The terror she describes in firsthand accounts from her youth—particularly the rough stop-and-frisk tactics and undeserved arrests routinely visited upon her brothers and other young Black males—is emblematic of that era of urban policing. As detailed by legal scholars like Michelle Alexander, author of 2010’s The New Jim Crow, the War on Drugs of the 1980s and 1990s funneled billions of dollars to cities small and large to fight a literal war against a purported scourge that few Americans cared about at the onset of the era. The radically disproportionate outcomes of the War on Drugs are evident in the fact that, as Alexander points out, “African Americans are not significantly more likely to use or sell prohibited drugs than whites, but they are made criminals at drastically higher rates for precisely the same conduct.” (Alexander, Michelle. The New Jim Crow. New York: The New Press. 2010.)
The extent to which these disproportionate racial outcomes were intentional—a view held by Alexander and Cullors—is a matter of debate among crime experts. Needless to say, the economic conditions of urban Black communities in the 1970s and 1980s, combined with centuries of racial animus ripe for exploitation, made these neighborhoods the ideal staging ground for the War on Drugs. Cullors’s family history tracks closely with the broader trends of economic decline in Black urban neighborhoods during this era; for example, one of the biggest factors in her family’s impoverished circumstances is the closing of the Van Nuys General Motors plant where Alton works. Many scholars point to the migration of manufacturing jobs, overseas and to the suburbs, as a huge driver of poverty in disadvantaged neighborhoods during the last quarter of the 20th century. (Teitz, Michael B. and Karen Chapple. “The Causes of Inner-City Poverty: Eight Hypotheses in Search of Reality.” SSRN. 5 Apr. 1999. https://papers.ssrn.com/sol3/papers.cfm?abstract_id=156911.) While Cullors’s childhood is one of extraordinary turmoil and suffering, it is all too representative of the experience of Black families living in large cities in the 1990s.

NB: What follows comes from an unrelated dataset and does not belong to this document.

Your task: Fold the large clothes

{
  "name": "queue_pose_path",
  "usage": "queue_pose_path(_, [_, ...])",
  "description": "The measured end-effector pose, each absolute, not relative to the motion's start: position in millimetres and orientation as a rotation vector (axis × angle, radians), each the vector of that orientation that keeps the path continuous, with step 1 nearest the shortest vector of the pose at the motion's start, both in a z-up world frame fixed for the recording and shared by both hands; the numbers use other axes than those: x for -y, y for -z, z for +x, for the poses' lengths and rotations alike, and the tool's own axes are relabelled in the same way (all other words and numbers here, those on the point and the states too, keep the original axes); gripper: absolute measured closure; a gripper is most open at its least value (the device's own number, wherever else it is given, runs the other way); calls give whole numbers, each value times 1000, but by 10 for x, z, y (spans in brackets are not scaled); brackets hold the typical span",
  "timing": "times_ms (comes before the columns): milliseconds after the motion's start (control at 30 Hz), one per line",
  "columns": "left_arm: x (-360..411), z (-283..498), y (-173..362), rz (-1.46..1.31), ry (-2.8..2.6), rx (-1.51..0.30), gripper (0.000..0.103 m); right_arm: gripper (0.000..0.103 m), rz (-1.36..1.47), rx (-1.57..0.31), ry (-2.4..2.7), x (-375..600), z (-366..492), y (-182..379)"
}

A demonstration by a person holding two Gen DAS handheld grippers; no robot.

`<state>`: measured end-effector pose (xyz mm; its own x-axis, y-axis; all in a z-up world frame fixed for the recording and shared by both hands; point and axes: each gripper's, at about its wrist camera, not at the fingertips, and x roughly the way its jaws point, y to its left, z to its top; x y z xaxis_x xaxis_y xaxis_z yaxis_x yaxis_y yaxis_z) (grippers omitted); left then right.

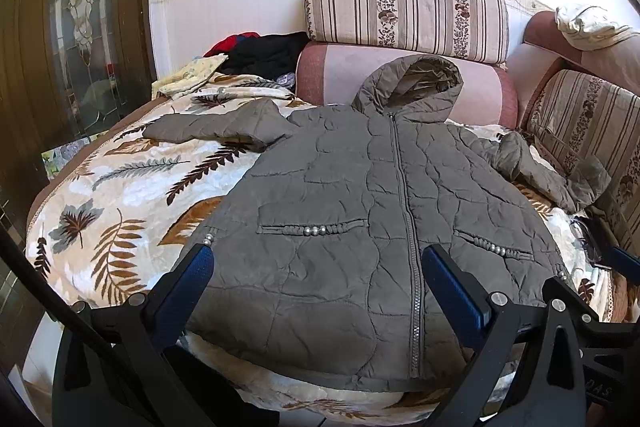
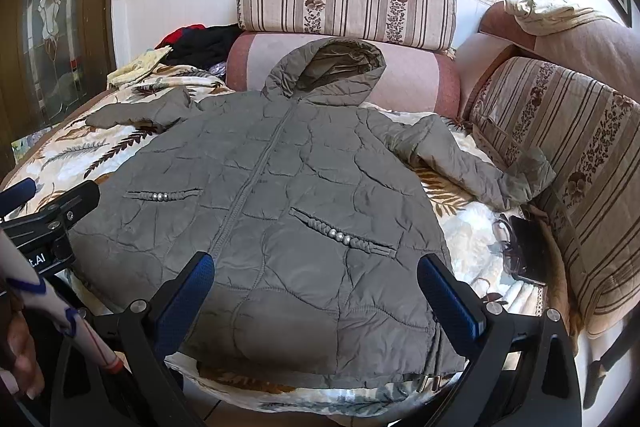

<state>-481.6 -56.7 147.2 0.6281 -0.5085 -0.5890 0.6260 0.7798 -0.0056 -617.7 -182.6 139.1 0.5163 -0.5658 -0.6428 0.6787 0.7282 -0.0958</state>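
Corner sofa in a room w/ white wall, the seat is covered by a leaf-print blanket (image 1: 120, 187), striped cushions (image 1: 404, 7) at the back. On the blanket lies the grey quilted hooded jacket (image 1: 340, 207), front side up, zipped, spread flat. Its long axis goes from the hem, at the near edge of the seat, to the hood (image 1: 412, 83), which leans on the backrest far away. One sleeve (image 1: 216, 127) goes out to the left, the other sleeve (image 2: 472, 163) to the right, towards the side cushions.

Left gripper (image 1: 316, 267) & right gripper (image 2: 316, 275) both hover just before the hem, jaws spread wide, holding nothing. Left one is at the left half of the hem, right one at the right half near the pocket (image 2: 340, 235).

So each sleeve is far ahead & outward from its own side gripper. Prob. the left sleeve is for the left gripper and the right sleeve for the right; folding is not yet begun.
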Motion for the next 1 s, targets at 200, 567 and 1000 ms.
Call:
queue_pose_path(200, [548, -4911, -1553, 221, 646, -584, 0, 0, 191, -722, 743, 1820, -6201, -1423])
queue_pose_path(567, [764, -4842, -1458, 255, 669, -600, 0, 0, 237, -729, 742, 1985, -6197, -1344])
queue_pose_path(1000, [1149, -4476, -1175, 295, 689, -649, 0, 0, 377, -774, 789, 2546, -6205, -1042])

Finally, the quotations Cullors includes at the start of each chapter express many of her most important themes. For example, Cullors’s persistent emphasis on ancestral memory is reflected in the quote from poet Sonia Sanchez that opens the book’s Introduction: “I write to keep in contact with our ancestors and to spread truth to people” (3). Cullors is cognizant of the activists and artists who came before and pursued racial justice, even when the pursuit felt hopeless. Beyond activists and artists, the mere fact of her Black forebears’ survival speaks to the extraordinary resilience of “ordinary” people of color. She carries this history of survival with her always, and it informs much of the book.
Elsewhere, the quotations are more direct. At the start of Chapter 1, Cullors quotes John Ehrlichman, President Richard Nixon’s National Domestic Policy Chief, who is startlingly candid about the genesis of the War on Drugs. In a 2016 interview with Harper’s Magazine, Ehrlichman said, “We knew we couldn’t make it illegal to be […] black, but by getting the public to associate the […] blacks with heroin […] and then criminalizing [them] heavily, we could disrupt [their] communities” (9). This provides enormous support for the contention that the War on Drugs was an intentional assault on Black communities. Arguably the most tragic quote is the one that opens Chapter 2 from famed African-American dancer and choreographer Alvin Ailey: “One of the worst things about racism is what it does to young people” (18). This loss of childhood—Cullors argues that 12 is the age at which Black boys and girls are viewed as criminals or things to be discarded—is one of the most grievous consequences of American racism explored in the book.